(DIRECTIONS FOR THIS TASK): Repeat each of these records exactly.

(INPUT FOR THIS TASK):
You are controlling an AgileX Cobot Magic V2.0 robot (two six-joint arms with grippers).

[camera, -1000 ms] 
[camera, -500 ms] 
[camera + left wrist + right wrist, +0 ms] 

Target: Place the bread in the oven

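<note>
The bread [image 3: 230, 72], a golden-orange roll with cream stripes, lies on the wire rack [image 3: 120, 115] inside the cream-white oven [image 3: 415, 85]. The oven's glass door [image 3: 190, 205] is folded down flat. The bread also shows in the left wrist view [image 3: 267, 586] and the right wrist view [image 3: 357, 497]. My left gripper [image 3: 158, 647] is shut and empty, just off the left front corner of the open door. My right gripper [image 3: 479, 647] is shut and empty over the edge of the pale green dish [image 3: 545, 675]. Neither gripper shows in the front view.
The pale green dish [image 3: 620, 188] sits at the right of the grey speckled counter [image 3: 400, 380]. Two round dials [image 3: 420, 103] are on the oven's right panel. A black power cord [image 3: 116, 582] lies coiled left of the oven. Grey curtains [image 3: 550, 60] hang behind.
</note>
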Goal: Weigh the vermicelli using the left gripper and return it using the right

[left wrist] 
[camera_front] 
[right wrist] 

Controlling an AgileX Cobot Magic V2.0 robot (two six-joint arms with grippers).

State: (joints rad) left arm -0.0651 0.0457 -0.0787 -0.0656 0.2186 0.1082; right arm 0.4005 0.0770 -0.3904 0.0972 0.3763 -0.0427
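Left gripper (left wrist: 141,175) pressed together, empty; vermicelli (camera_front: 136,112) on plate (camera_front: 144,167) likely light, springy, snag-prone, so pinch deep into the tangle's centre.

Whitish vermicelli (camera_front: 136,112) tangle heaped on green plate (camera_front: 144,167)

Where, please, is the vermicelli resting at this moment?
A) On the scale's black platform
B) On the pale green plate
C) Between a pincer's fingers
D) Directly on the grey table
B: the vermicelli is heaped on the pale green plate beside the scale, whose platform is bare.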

(YOUR RESPONSE):
You are controlling an AgileX Cobot Magic V2.0 robot (two six-joint arms with grippers).

[camera, -1000 ms] 
[camera, -500 ms] 
[camera + left wrist + right wrist, +0 ms] 

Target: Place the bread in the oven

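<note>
The bread [image 3: 230, 72], a golden-orange roll with cream stripes, lies on the wire rack [image 3: 120, 115] inside the cream-white oven [image 3: 415, 85]. The oven's glass door [image 3: 190, 205] is folded down flat. The bread also shows in the left wrist view [image 3: 267, 586] and the right wrist view [image 3: 357, 497]. My left gripper [image 3: 158, 647] is shut and empty, just off the left front corner of the open door. My right gripper [image 3: 479, 647] is shut and empty over the edge of the pale green dish [image 3: 545, 675]. Neither gripper shows in the front view.
The pale green dish [image 3: 620, 188] sits at the right of the grey speckled counter [image 3: 400, 380]. Two round dials [image 3: 420, 103] are on the oven's right panel. A black power cord [image 3: 116, 582] lies coiled left of the oven. Grey curtains [image 3: 550, 60] hang behind.
</note>
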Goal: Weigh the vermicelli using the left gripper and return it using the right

[left wrist] 
[camera_front] 
[right wrist] 

Controlling an AgileX Cobot Magic V2.0 robot (two six-joint arms with grippers).

State: (joints rad) left arm -0.0651 0.0457 -0.0787 -0.0656 0.2186 0.1082; right arm 0.4005 0.0770 -0.3904 0.0972 0.3763 -0.0427
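Left gripper (left wrist: 141,175) pressed together, empty; vermicelli (camera_front: 136,112) on plate (camera_front: 144,167) likely light, springy, snag-prone, so pinch deep into the tangle's centre.

Whitish vermicelli (camera_front: 136,112) tangle heaped on green plate (camera_front: 144,167)

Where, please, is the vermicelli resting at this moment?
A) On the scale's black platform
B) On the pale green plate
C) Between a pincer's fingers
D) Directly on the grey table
B: the vermicelli is heaped on the pale green plate beside the scale, whose platform is bare.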

The exercise is now done.